Re: [crash, bisected] Re: [PATCH 3/4] x86_64: Fold pda into per cpuarea
From: Jeremy Fitzhardinge
Date: Tue Jul 01 2008 - 17:10:55 EST
Eric W. Biederman wrote:
Jeremy Fitzhardinge <jeremy@xxxxxxxx> writes:
H. Peter Anvin wrote:
Eric W. Biederman wrote:
The zero-based PDA mechanism requires the introduction of a new ELF segment
based at vaddr 0 which is sufficiently unusual that it wouldn't surprise me
if
its triggering some toolchain bug.
Agreed. Given the previous description my hunch is that the bug is occurring
during objcopy. If vmlinux is good and the compressed kernel is bad.
Actually, it's not all that unusual... it's pretty common in various
restricted environments. That being said, it's probably uncommon for *64-bit*
code.
Well, it's also unusual because 1) it's vaddr 0, but paddr <high>, and 2) the
PHDRs are not sorted by vaddr order. 2) might actually be a bug.
I just looked and gcc does not use this technique for thread local data.
Which technique?
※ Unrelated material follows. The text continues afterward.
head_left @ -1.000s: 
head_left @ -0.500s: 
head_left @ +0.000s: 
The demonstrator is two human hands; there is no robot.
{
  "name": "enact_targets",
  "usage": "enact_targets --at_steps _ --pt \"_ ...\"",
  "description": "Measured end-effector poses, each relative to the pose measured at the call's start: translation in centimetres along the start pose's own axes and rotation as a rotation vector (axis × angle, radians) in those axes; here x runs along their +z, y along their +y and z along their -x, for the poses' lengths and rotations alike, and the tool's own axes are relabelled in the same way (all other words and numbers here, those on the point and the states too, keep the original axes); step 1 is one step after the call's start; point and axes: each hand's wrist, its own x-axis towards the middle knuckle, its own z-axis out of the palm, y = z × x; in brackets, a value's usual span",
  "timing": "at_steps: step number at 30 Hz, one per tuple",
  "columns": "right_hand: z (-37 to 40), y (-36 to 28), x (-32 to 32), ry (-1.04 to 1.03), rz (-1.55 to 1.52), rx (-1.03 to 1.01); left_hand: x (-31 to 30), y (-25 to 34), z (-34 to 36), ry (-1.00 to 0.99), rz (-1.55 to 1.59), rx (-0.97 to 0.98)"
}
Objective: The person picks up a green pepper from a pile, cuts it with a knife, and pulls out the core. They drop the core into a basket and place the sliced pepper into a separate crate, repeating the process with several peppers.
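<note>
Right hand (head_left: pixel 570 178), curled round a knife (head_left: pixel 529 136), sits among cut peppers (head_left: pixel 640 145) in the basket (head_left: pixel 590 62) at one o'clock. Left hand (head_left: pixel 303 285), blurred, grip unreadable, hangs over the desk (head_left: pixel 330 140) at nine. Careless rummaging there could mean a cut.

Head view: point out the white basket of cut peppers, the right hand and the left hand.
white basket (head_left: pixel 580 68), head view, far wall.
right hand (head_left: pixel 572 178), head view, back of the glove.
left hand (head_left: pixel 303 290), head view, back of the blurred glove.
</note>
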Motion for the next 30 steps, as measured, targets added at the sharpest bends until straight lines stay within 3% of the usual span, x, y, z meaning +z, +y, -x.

It does assume you put the thread-local data near %gs
(%fs in userspace), and it uses a small offset (positive or negative) to
reach it.
At present, the x86-64 only uses %gs-relative addressing to reach the
pda, which are always small positive offsets. It always accesses
per-cpu data in a two-step process of getting the base of per-cpu data,
then offsetting to find the particular variable.
x86-32 has no pda, and arranges %fs so that %fs:variable gets the percpu
variant of variable. The offsets are always quite large.
My initial concern about all of this was not making symbols section relative
is relieved as this all appears to be a 64bit arch thing where that doesn't
matter.
Why's that? I thought you cared particularly about making the x86-64
kernel relocatable for kdump, and that using non-absolute symbols was
part of that?
Has anyone investigated using the technique gcc uses for thread local storage?
http://people.redhat.com/drepper/tls.pdf
The powerpc guys tried using gcc-level thread-local storage, but it
doesn't work well. per-cpu data and per-thread data have different
constraints, and its hard to tell gcc about them. For example, if you
have a section of preemptable code in your function, it's hard to tell
gcc not to cache a "thread-local" variable across it, even though we
could have switched CPUs in the meantime.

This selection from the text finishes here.